The red signal on my mobilov.

Her Highness!

Speak of the devil, God forgive me…She always calls as soon as I start thinking about her. It’s downright mystical! I cross myself, turn to answer the phone, and, bowing my head:

“Yes, Your Highness.”

I see her plump, willful face, with a little mustache above crimson, carnivorous lips:

“Komiaga! Where are you?”

Her voice is chesty, deep. You can see that our
mama
has just woken up. Her eyes are pretty, black, with velvet eyelashes. These eyes always shine with a powerful fire.

“I’m driving around Moscow, Your Highness.”

“You saw Praskovia?”

“Yes, Your Highness. I did everything you asked.”

“Why aren’t you reporting to me?”

“Forgive me, Your Highness, I just flew in.”

“Well buzz yourself over here on the double. Fast as a fly.”

“I hear and obey, Your Highness.”

Back to the Kremlin again. I turn onto Miasnitskaya Street, and it’s jam-packed—it’s evening, rush hour, of course. I turn on my State Snarl and cars part in front of my Mercedov with the dog’s head; I steadily make my way to Lubianskaya Square, and there I stop dead: a traffic-fucking-jam, God forgive me. I’ll have to wait.

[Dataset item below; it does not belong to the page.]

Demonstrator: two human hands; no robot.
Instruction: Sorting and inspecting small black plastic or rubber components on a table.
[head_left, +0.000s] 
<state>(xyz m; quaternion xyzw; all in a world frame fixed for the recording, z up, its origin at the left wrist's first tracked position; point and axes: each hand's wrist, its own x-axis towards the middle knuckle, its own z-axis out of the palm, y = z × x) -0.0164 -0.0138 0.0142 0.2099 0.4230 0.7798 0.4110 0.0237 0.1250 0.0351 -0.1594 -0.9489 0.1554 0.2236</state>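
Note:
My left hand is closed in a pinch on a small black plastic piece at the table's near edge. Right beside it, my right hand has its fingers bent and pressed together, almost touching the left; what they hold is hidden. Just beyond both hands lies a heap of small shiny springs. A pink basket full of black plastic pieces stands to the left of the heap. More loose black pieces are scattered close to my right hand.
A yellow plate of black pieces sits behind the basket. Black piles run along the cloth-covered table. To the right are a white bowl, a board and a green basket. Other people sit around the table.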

A powdery snow falls, dusting the cars. And as before on Lubianskaya our Maliuta stands tall, bronze, stooped, preoccupied; powdered with snow, he stares out intently from beneath his overhanging eyebrows. In his time there weren’t any traffic jams. There were only fruit jams…

On the Children’s World department store building there’s an enormous frame with a live advertisement: for Sviatogor flannel leggings. A curly-headed youth sits on a bench; a beauty of a girl in a traditional Russian headdress kneels down in front of him with new leggings in her hands. The young man extends his bare leg to the strum of a balalaika and the sobs of a harmonica. The young lady wraps it in the leggings, and pulls on his boot. A voice declares:

“Sviatogor Trading Company leggings. Your foot will feel like it’s in a cradle.” Right away you hear a lullaby, and see a wicker cradle rocking gently with legging-wrapped legs in it: rock-a bye baby…And the girl’s voice says: “They’ll cradle your legs!”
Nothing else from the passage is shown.